**Exercise directions**: Locate and copy each line in the data that contains the word "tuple".

+++

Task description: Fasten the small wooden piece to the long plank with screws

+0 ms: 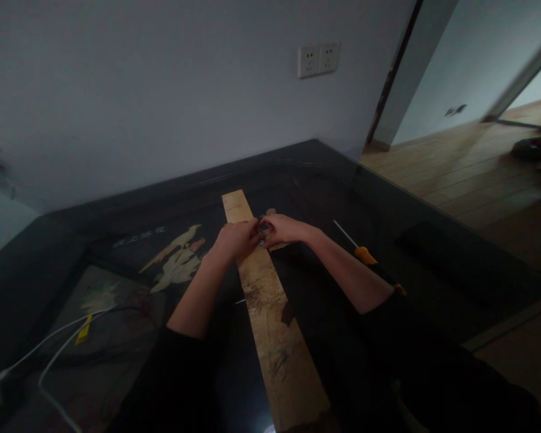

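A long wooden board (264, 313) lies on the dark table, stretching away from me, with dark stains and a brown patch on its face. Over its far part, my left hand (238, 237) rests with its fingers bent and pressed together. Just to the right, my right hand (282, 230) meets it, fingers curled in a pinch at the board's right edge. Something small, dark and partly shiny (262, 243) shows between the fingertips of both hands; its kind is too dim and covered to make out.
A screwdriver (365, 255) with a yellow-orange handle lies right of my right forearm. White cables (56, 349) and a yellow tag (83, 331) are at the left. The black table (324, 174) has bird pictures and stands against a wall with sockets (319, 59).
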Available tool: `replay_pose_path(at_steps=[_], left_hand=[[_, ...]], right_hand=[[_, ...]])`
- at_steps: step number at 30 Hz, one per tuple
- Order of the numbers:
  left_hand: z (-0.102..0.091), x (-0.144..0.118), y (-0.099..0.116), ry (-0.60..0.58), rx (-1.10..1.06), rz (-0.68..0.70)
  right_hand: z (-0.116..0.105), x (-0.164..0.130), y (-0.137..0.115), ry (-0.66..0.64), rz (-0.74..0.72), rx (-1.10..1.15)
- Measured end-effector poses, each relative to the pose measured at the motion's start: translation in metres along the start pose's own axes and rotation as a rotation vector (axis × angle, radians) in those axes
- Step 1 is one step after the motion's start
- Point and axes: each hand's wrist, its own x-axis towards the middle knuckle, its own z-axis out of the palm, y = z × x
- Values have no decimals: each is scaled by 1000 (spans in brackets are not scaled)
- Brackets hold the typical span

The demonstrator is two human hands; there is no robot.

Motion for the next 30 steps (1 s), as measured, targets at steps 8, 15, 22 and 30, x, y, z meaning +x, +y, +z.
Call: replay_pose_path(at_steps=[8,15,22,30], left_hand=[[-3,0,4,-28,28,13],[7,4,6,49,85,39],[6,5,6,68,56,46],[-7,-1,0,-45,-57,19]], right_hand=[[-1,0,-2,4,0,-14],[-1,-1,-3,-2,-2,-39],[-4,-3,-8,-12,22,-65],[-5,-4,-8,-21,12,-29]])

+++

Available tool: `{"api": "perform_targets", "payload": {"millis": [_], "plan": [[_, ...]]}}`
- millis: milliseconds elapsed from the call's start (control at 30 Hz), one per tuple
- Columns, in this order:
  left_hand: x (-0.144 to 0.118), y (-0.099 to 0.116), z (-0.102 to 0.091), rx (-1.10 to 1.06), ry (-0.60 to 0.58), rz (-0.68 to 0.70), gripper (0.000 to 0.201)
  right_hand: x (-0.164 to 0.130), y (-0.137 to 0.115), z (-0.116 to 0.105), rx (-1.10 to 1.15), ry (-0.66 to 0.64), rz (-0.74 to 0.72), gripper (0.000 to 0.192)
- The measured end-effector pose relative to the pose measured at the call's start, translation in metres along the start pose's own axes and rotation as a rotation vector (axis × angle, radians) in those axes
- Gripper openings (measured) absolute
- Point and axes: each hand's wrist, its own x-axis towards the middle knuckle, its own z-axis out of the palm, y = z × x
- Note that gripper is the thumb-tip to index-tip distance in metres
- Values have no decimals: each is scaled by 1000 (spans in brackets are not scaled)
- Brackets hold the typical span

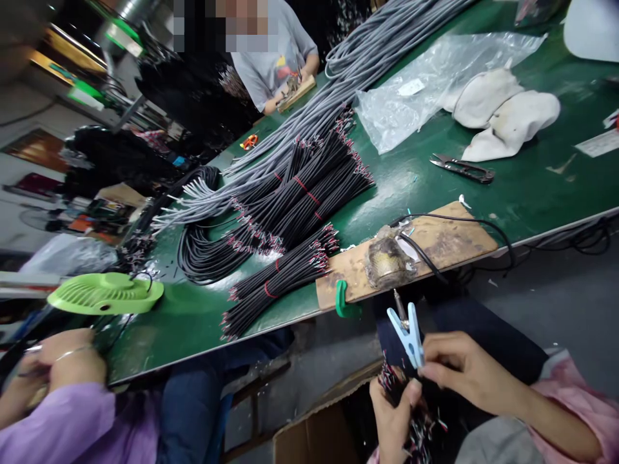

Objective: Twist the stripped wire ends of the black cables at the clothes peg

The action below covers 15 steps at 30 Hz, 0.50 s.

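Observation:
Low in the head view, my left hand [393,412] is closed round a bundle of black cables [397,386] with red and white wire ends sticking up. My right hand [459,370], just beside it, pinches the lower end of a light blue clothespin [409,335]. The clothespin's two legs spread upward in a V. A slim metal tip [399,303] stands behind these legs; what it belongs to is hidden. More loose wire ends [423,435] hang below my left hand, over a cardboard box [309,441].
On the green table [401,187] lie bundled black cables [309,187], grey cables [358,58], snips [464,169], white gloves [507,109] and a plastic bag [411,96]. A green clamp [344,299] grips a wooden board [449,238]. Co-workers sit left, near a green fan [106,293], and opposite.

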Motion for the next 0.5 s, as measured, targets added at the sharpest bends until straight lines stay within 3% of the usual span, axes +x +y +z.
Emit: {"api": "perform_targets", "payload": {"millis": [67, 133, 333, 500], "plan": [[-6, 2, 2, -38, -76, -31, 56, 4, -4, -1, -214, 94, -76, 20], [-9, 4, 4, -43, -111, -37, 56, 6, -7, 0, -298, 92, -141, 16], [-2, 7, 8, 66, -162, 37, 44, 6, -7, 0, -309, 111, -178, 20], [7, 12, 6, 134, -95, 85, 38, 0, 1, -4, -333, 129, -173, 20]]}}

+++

**Solution for this problem**:
- at_steps: step number at 30 Hz, one per tuple
- millis: milliseconds elapsed from the call's start (control at 30 Hz), one per tuple

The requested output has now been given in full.